Teams Played For
India, Deccan Chargers, India A, India Green, India U19, Mumbai, Mumbai Indians, Indians, India Blue, Board Presidents XI
One of the world’s best batsmen and the most successful IPL captain at the time of writing, Rohit Sharma is a global cricketing star these days. Until seven years ago, Rohit was just a prodigious talent for around four to five years. Such was his talent and the combined inconsistency that the player himself started to dislike the word.
It wasn’t like the Nagpur-born batsman hadn’t achieved anything substantial until 2013. He had already been part of the Indian squad that went onto win the WT20 in 2007 and that lifted the Commonwealth Bank series title in 2008. In terms of his personal performances, Rohit made a solid impact in the Super 8 match against South Africa and also the first final of the CB series against Australia. However, these performances seemed far and few in between as Rohit Sharma lost his spots to Suresh Raina and another prodigious talent in the form of Virat Kohli.
Some good form in domestic cricket brought about a national team recall with Rohit going on to score his maiden ODI century against Zimbabwe in 2010. He could have had a Test cap in the same year but unfortunately, an injury suffered during a football session before the Nagpur Test against South Africa saw the Mumbaikar being ruled out of the match. If that wasn’t enough, he suffered a slump in form in ODI cricket once again and missed out on the 2011 ICC World Cup squad. The then 23-year-old expressed his obvious disappointment of missing out on the World Cup squad on social media.

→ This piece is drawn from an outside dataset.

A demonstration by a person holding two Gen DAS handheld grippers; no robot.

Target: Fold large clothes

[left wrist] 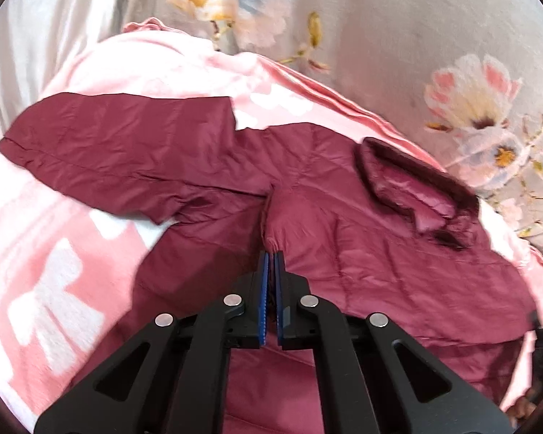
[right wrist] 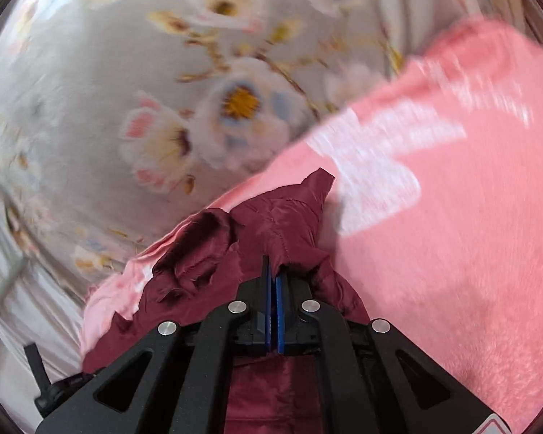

Post the victorious World Cup campaign, Rohit got a chance to tour the West Indies with several of the main-stays being rested due to a grueling previous few months which saw the IPL being played a few days after the 2011 World Cup final. Rohit did well in that series by bagging the ‘Man of the Series’ award but he couldn’t continue the impressive performances for long. A bad 2012 saw his place come under scrutiny once again. Things got worse as the ODI series against Sri Lanka saw him score only nine runs in five matches.
Just when no one expected Rohit to feature in the Indian team for some time, Virender Sehwag and Ajinkya Rahane’s poor performances against Pakistan and England later on provided him a lifeline as the ex-Indian team skipper MS Dhoni gave an opportunity to open in the 4th ODI against England. Rohit scored 83 off 93 balls and there has been no turning back since then. He forged a fantastic opening combo with Shikhar Dhawan to help India lift the 2013 Champions Trophy. A few months later, Rohit plundered 491 runs in six innings in what was a high-scoring ODI series against Australia. More importantly, the last match of that series saw him score the first of his three double hundreds in ODI cricket, a feat none has achieved so far.
In the same year, he made his much-awaited Test debut against West Indies in a series that is known mostly for being ‘Sachin Tendulkar’s farewell series’. He made two hundred in those two Test matches and made a fantastic introduction to the longest format of the game. Although his Test performances in overseas conditions dipped in the following years, Rohit only grew as a limited-overs batsman.
Rohit’s outstanding consistency can’t be reflected better than the fact he was named in the ICC ODI ‘Team of the Year’ for five consecutive seasons between 2014-2020.
He also opened in style during the World T20s of 2014 and 2016, and performed sizzlingly in the 2015 World Cup. In 2018, India won their seventh Asia Cup title under Rohit Sharma’s captaincy.
However, the year 2019 was probably Rohit's best as he smashed five hundreds in the ICC World Cup in England. Such form meant that he bagged both the ‘ICC ODI Player of the Year’ award and also the prestigious ‘Rajiv Gandhi Khel Ratna’ award in 2019 and 2020 respectively.
Post the World Cup, Rohit found yet another version of himself in Test Cricket after being asked to open for the first time in the home series against South Africa. He took a liking to open in the longest format too by scoring twin centuries in the first Test and then followed it up with a double hundred at Ranchi. Since then, there has been Rohit’s much-awaited comeback in the longest format. He played a pivotal role in the last two Tests in the historic series win over Australia in 2020-21 Down Under and backed it up with performances versus England at home.
In terms of the IPL too, it would be wrong to say that Rohit and Mumbai Indians’ best days started when he led the side to a maiden IPL title in 2013. Fast forward to 2021 and Mumbai is the most successful IPL side with five Championships.
As of 2021, Rohit has already achieved a lot. After averaging 30.43 as a fledgling middle-order batsman before the 4th ODI against England in 2013, Rohit is now an opener who averages nearly 50 and has already done what most cricketers envy to achieve in their whole career.
With at least 3-4 years to go in his International career, it would be safe to say that Rohit can fully establish himself as one of the all-time Indian batsmen in limited-overs cricket if he isn’t one already. However, his true desire would be to make India win an ICC trophy with his bat, and with four ICC titles coming in the next three years; Rohit and India could fancy their chances.